项目摘要 成年颗粒细胞肿瘤（AGCTS）占20个卵巢癌中的大约1个，由荷尔蒙形成 活性卵泡驻留的细胞负责排卵。 AGCT通过伪造手术治疗 骨盆辐射的可能性。没有标准的全身化疗。复发经常出现 诊断后的十年，剩下的治疗是由就读肿瘤学家酌情决定的。 Foxl2是一个 叉状转录因子家族的进化保守成员，对于性腺至关重要 发展。 FOXL2基因中有100多个折衷突变促进卵巢功能障碍和 颅面误导。与之形成鲜明对比的是，一个躯体突变，FoxL2C134W几乎发生 在400多名各种种族的患者中，经过普遍的AGCT。我们证明了这一点 在颗粒细胞肿瘤中独特发现的FOXL2基因是活跃而有效的。但是，分子 FOXL2C134W的致癌作用的基础尚不清楚，并且对该作用一无所知 体内突变。患者出现在更年期时或过去的AGCT，这表明有启动情况 这促进了肿瘤的发展。它们通常接受手术和相同的化学疗法治疗 提供给其他无关类型的卵巢癌。出现晚期疾病或复发的患者 做得不好。

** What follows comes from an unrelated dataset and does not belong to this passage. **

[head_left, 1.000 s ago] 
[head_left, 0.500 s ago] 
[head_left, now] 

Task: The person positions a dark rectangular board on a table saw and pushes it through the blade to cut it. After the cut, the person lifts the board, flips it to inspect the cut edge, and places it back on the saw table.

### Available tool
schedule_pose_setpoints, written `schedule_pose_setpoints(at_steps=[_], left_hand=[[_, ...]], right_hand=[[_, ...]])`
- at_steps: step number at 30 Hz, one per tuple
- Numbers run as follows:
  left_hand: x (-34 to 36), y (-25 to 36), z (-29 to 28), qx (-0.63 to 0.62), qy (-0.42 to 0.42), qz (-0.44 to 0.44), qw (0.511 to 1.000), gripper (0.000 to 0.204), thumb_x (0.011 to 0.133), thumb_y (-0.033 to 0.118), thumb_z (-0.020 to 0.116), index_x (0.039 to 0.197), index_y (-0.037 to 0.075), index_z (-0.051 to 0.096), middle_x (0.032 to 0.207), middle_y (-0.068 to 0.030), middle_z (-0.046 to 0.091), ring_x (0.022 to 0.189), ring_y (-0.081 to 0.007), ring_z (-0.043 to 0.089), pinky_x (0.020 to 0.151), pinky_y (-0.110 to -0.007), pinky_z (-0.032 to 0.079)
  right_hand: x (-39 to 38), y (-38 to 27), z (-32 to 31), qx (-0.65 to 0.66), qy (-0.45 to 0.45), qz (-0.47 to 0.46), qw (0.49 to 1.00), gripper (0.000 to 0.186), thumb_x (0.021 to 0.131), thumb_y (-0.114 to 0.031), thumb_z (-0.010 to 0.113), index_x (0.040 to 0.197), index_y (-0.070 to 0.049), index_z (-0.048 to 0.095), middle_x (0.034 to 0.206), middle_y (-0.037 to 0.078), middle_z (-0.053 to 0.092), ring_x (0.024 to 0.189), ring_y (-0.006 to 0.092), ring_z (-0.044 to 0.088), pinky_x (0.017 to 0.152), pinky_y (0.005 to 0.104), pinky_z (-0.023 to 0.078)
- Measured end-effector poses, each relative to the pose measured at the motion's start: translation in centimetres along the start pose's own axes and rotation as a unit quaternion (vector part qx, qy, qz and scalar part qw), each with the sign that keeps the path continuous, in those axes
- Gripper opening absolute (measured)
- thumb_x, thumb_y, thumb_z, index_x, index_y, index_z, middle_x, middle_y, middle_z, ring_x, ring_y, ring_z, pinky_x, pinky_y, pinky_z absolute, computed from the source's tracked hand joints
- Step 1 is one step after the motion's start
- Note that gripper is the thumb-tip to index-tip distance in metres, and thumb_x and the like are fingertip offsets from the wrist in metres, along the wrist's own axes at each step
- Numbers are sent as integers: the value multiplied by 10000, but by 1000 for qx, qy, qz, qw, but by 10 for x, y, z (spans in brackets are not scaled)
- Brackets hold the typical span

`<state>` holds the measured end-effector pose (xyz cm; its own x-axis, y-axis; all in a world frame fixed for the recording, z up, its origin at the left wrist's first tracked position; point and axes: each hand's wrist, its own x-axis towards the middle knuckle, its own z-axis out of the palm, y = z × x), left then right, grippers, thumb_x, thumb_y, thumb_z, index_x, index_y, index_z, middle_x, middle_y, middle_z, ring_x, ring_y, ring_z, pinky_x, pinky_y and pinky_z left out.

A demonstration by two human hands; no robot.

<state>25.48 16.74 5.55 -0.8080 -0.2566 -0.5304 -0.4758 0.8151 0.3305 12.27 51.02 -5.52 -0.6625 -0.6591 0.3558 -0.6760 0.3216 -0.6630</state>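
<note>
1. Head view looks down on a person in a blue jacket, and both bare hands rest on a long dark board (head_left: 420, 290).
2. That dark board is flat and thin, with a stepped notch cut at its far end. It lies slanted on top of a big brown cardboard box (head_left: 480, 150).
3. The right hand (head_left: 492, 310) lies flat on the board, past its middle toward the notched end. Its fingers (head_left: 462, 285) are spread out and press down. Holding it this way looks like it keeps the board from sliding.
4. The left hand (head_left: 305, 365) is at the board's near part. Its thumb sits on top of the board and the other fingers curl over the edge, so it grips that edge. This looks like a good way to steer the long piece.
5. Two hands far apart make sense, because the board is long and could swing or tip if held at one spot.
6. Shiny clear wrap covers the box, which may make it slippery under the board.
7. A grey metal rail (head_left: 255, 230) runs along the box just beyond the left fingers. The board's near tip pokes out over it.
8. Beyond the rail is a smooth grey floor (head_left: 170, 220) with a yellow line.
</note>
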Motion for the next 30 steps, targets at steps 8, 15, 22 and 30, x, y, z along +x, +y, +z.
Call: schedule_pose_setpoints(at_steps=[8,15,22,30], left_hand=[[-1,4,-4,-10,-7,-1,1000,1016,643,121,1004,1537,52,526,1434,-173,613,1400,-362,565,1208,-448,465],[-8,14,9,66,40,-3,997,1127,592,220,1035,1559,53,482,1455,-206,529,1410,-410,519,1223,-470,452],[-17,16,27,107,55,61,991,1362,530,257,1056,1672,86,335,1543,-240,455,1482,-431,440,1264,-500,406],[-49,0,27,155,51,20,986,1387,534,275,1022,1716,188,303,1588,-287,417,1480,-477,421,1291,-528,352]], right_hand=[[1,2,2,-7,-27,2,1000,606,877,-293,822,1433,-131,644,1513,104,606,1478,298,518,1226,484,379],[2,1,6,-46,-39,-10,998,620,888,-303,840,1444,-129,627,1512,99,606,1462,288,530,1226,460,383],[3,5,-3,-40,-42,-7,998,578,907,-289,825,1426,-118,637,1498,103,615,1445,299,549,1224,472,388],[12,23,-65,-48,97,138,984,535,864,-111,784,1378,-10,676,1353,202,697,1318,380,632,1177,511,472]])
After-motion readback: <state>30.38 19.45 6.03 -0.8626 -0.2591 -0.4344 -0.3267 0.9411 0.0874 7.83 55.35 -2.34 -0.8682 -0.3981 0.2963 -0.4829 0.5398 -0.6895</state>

对AGCT的越来越多的了解可以为治疗这些妇女提供见解。这 提案，由两个合作的PIS提交，他们是研究卵巢内分泌功能（Shimasaki）的专家 以及肿瘤的形成和进展（Stupack），包括两个补充旨在了解的作用 肿瘤发生中的FOXL2C134W。 AIM 1将评估FOXL2C134W或FOXL2C130W的原位表达的影响 （鼠标等效）在完整且可访问的卵泡中使用孤立的鼠标卵泡的GC功能 器官培养。在AIM 2中，我们将直接测试FOXL2C134W表达的充分性，以通过 该基因在活小鼠的成年阶段选择性地表达GC。如果是这样，这将是第一个模型 直接证明了这种突变的因果关系，应该为干预提供新的机会。